The last one, I think, is the most interesting. The possiblity of increasing these things is feasable, and will help one to recognise people/names better, remember tasks/anniversaries, think quicker, memorise things more efficiently, or simply being more aware of one's surrroundings.

One way of doing the first (unlocking hidden memories) was to set up a video room, with a tv, video and loads of tapes. The tapes would be recordings of my life and I would pick the moment I want to remember. If it works or not, time will tell!  :smiley: 

I look forward to hearing your experiences.

WS

----------


## Alca

All of these is really interesting I should try that but beofre all of this im jsut discovering all the ld word so im begining with the ''funniest'' thing to do while ld

but your post made me realise that theres a lot more that just that  :smiley:

----------


## Clairity

White Shadow, lucidity certainly changed my life (just the fact that it was possible reshaped my thinking on a lot of things).

I love your list of things and would like to try them all (especially unlocking hidden memories and practicing/learning a skill).

I did once ask my Spirit Guide for the secret to becoming lucid and found myself in front of an large dusty book which was open to a certain page.  Of course when I woke up I couldn't remember what it was I'd read!  :-(

----------


## Joseph_Stalin

Practicing a skill won't probably be as effective as actually doing it. It's like reading up on how use theory and to play the piano for years, but finally sitting down and realizing that you can't play anything with ease and clarity. Lucid practice is more of a mental concentration and preparation than anything (though, then again, things like speech practice are basically just this, so in a way this does work).

All the rest are 100 percent plausible and acheiveable.  :smiley:

----------


## CharlesKennedy

On the subject of recording your life and being able to watch it back. Why does it need to be in a lucid dream video room?

I mean camera's are so small these days and have ever increasing memory capabiles.

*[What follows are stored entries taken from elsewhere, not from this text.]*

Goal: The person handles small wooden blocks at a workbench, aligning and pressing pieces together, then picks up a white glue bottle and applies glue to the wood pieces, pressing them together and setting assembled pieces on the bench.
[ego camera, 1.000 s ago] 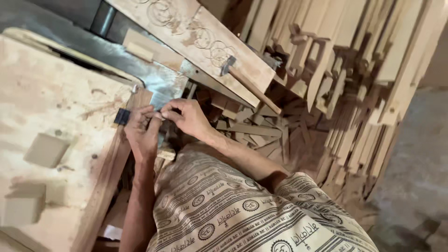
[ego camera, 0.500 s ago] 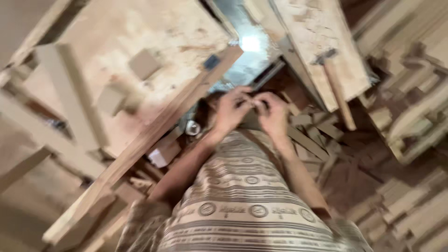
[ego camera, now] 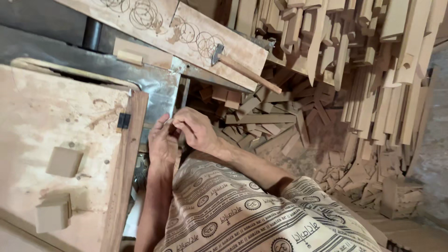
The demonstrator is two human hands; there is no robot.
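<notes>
My left hand (ego camera: 163, 142) and my right hand (ego camera: 196, 128) meet fingertip to fingertip just below a grey metal plate (ego camera: 158, 88), beside a long brown wooden rail (ego camera: 126, 163). The fingers of both hands are curled and pinched together; anything small between them is hidden. A black clip (ego camera: 123, 120) sits on the rail, a little left of my left hand. My forearms come up from a patterned cream garment (ego camera: 233, 214) at the bottom.
A hammer (ego camera: 219, 53) lies on a pale board marked with circles (ego camera: 196, 32) at the top. Two small wooden blocks (ego camera: 64, 161) rest on the plywood bench (ego camera: 56, 112) at left. Wood offcuts (ego camera: 280, 126) and stacked sticks (ego camera: 373, 70) fill the right side.
The view has swung about and settled, sharper than before. My two hands have stayed together at the same spot by the rail and metal plate.
</notes>
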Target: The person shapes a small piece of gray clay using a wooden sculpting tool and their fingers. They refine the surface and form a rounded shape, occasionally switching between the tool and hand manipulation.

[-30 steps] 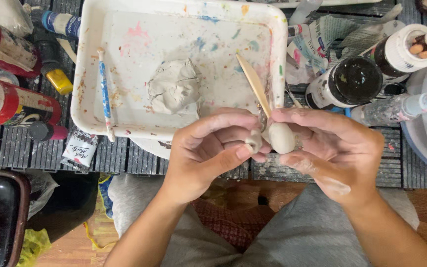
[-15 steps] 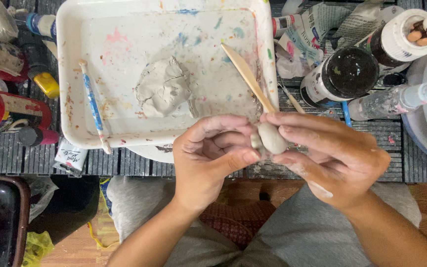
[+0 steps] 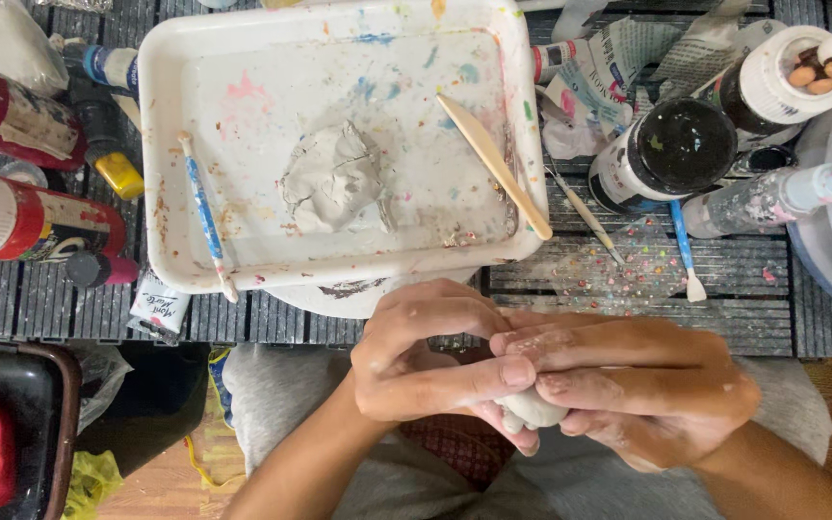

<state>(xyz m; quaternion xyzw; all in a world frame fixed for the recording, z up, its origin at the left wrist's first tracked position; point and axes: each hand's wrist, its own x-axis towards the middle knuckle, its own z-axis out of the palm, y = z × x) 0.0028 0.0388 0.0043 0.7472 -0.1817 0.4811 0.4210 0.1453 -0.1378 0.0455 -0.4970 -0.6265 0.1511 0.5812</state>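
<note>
Now both hands pinch the clay lump [image 3: 532,409], left hand [image 3: 426,361] and right hand [image 3: 642,390] grasping it together; gentle, even pressure shapes best; tray [image 3: 161,193] ahead.

A tray [image 3: 161,144] sits on the slatted table [image 3: 772,308]; a lump of clay [image 3: 331,178] lies in its middle, a stick [image 3: 493,166] to the right of it, a thin tool [image 3: 206,214] to the left; bottles [image 3: 12,221] stand left of the tray, jars [image 3: 666,154] right; both hands [image 3: 532,385] meet below the tray, over the lap.
</note>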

Why not when a child is born not only cut off the word i can't spell cord but also add a tiny camera on the top of the fore head (or even better when the technology arrives to be able to pass such a small camera through a needle into the blood stream to the eye socket)

That way every second of our lifes are caught on film and all we need to do is scan our little chip over a scanner on our PC's to access all our memories.

Also would reduce crime like murder etc as all the police need to do is scan your chip and theres a mobile CCTV camera following your every move.

Just a thought.

----------


## Clairity

CharlesKennedy, interesting idea.. knowing that, at any time, your chip could be scanned by authorities would be the ultimate "big brother is watching you".

----------


## White Shadow

> _Originally posted by Joseph_Stalin_
> *All the rest are 100 percent plausible and acheiveable.*



So you reckon we can increase, say, our short term memory? Or our concentration abilities? Or perhaps even our reaction time? (This one being my most extreme and "implausible" possibility!)

I think, however, it's clear that there will be a necessary order to these learnings. In other words: first thing would be to learn to LD better. Then to LD more clearly. Then to be able to control LDs more. etc. Because each of these in turn will help one to do the next on the list.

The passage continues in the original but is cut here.